Data
*** Begin section ***
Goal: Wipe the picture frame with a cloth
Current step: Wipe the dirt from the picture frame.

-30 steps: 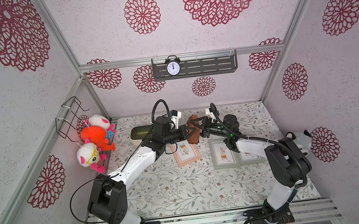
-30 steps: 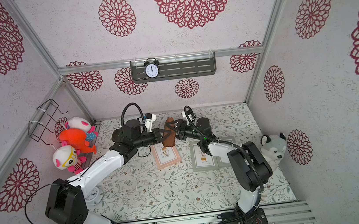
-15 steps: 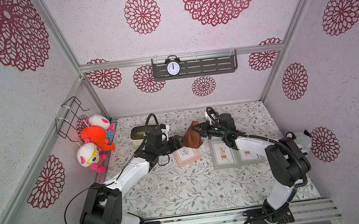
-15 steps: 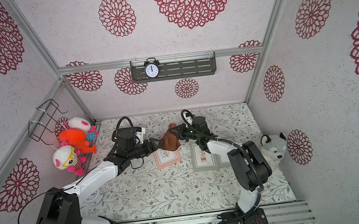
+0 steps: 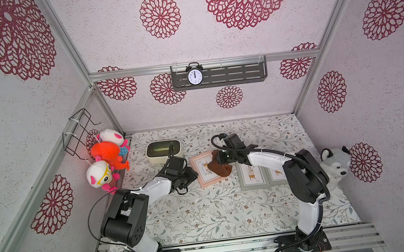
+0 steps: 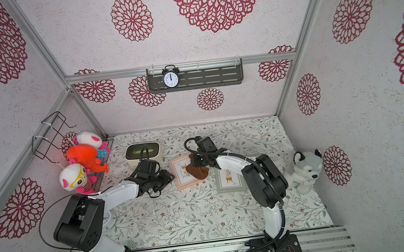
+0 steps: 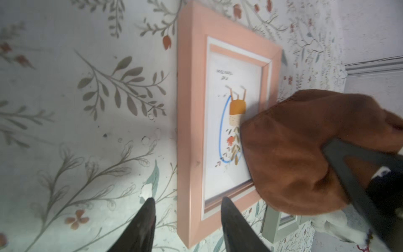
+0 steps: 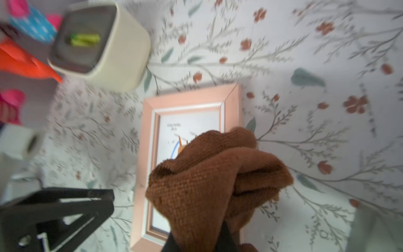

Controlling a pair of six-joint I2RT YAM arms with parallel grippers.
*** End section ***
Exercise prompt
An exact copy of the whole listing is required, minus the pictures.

Task answer
Goal: Wipe the picture frame with a cloth
Current step: Wipe the dirt from the picture frame.

-30 steps: 
-30 steps: 
-15 steps: 
-15 steps: 
+0 steps: 
+0 steps: 
+0 steps: 
+0 steps: 

Controlling a pair of six-joint I2RT YAM arms with parallel grippers.

No more output will be produced.